▶ [THE TASK]:
Would you return the full listing exactly, with nothing altered?

▶ [DATA]:

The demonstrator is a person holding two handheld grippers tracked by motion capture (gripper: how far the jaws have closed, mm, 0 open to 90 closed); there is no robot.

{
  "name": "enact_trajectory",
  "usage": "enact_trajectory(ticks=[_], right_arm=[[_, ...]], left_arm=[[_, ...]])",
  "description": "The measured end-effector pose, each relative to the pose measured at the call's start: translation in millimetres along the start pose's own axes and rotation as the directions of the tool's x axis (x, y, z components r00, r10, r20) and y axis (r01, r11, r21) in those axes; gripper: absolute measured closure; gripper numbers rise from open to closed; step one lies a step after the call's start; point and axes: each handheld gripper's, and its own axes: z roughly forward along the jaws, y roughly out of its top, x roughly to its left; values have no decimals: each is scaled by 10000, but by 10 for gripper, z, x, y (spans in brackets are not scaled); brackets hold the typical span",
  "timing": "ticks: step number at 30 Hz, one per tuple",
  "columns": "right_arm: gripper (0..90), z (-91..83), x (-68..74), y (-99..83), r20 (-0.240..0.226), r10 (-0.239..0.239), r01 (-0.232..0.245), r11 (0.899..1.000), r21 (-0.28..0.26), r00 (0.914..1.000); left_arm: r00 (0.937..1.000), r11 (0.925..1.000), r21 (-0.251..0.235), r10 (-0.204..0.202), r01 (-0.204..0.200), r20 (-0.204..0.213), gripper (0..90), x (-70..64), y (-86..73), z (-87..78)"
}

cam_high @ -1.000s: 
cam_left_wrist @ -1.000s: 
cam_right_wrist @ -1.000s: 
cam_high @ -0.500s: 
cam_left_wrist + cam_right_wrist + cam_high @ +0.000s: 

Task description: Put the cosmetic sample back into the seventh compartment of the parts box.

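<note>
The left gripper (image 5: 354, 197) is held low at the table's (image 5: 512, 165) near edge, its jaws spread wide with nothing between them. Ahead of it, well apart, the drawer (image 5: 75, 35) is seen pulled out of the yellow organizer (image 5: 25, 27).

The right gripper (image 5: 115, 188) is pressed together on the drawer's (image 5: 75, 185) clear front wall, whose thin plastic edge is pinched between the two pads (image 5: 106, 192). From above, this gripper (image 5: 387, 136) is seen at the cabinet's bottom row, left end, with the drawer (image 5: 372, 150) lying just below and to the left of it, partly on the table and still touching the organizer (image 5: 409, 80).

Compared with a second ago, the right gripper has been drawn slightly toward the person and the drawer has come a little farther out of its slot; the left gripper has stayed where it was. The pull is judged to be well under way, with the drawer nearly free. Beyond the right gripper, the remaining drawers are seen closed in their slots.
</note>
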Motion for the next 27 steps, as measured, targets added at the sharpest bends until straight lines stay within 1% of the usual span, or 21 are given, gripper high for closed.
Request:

▶ [SOLVED PROBLEM]:
The demonstrator is a person holding two handheld grippers tracked by motion capture (gripper: how far the jaws have closed, mm, 0 open to 90 closed); there is no robot.

{
  "name": "enact_trajectory",
  "usage": "enact_trajectory(ticks=[_], right_arm=[[_, ...]], left_arm=[[_, ...]])",
  "description": "The measured end-effector pose, each relative to the pose measured at the call's start: translation in millimetres along the start pose's own axes and rotation as the directions of the tool's x axis (x, y, z components r00, r10, r20) and y axis (r01, r11, r21) in those axes; gripper: absolute measured closure; gripper numbers rise from open to closed; step one lies a step after the call's start; point and axes: each handheld gripper's, and its own axes: z roughly forward along the jaws, y roughly out of its top, x roughly to its left; values have no decimals: each is scaled by 10000, but by 10 for gripper, z, x, y (spans in brackets are not scaled); brackets hold the typical span",
  "timing": "ticks: step number at 30 Hz, one per tuple",
  "columns": "right_arm: gripper (0..90), z (-91..83), x (-68..74), y (-99..83), r20 (-0.240..0.226), r10 (-0.239..0.239), r01 (-0.232..0.245), r11 (0.899..1.000), r21 (-0.28..0.26), r00 (0.914..1.000); left_arm: r00 (0.937..1.000), r11 (0.925..1.000), r21 (-0.251..0.235), r10 (-0.204..0.202), r01 (-0.204..0.200), r20 (-0.204..0.213), gripper (0..90), x (-70..64), y (-86..73), z (-87..78)"
}

cam_high @ -1.000s: 
cam_left_wrist @ -1.000s: 
cam_right_wrist @ -1.000s: 
cam_high @ -0.500s: 
cam_left_wrist + cam_right_wrist + cam_high @ +0.000s: 

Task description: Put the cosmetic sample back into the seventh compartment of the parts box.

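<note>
The left gripper (image 5: 354, 197) is held low at the table's (image 5: 512, 165) near edge, its jaws spread wide with nothing between them. Ahead of it, well apart, the drawer (image 5: 75, 35) is seen pulled out of the yellow organizer (image 5: 25, 27).

The right gripper (image 5: 115, 188) is pressed together on the drawer's (image 5: 75, 185) clear front wall, whose thin plastic edge is pinched between the two pads (image 5: 106, 192). From above, this gripper (image 5: 387, 136) is seen at the cabinet's bottom row, left end, with the drawer (image 5: 372, 150) lying just below and to the left of it, partly on the table and still touching the organizer (image 5: 409, 80).

Compared with a second ago, the right gripper has been drawn slightly toward the person and the drawer has come a little farther out of its slot; the left gripper has stayed where it was. The pull is judged to be well under way, with the drawer nearly free. Beyond the right gripper, the remaining drawers are seen closed in their slots.
</note>
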Motion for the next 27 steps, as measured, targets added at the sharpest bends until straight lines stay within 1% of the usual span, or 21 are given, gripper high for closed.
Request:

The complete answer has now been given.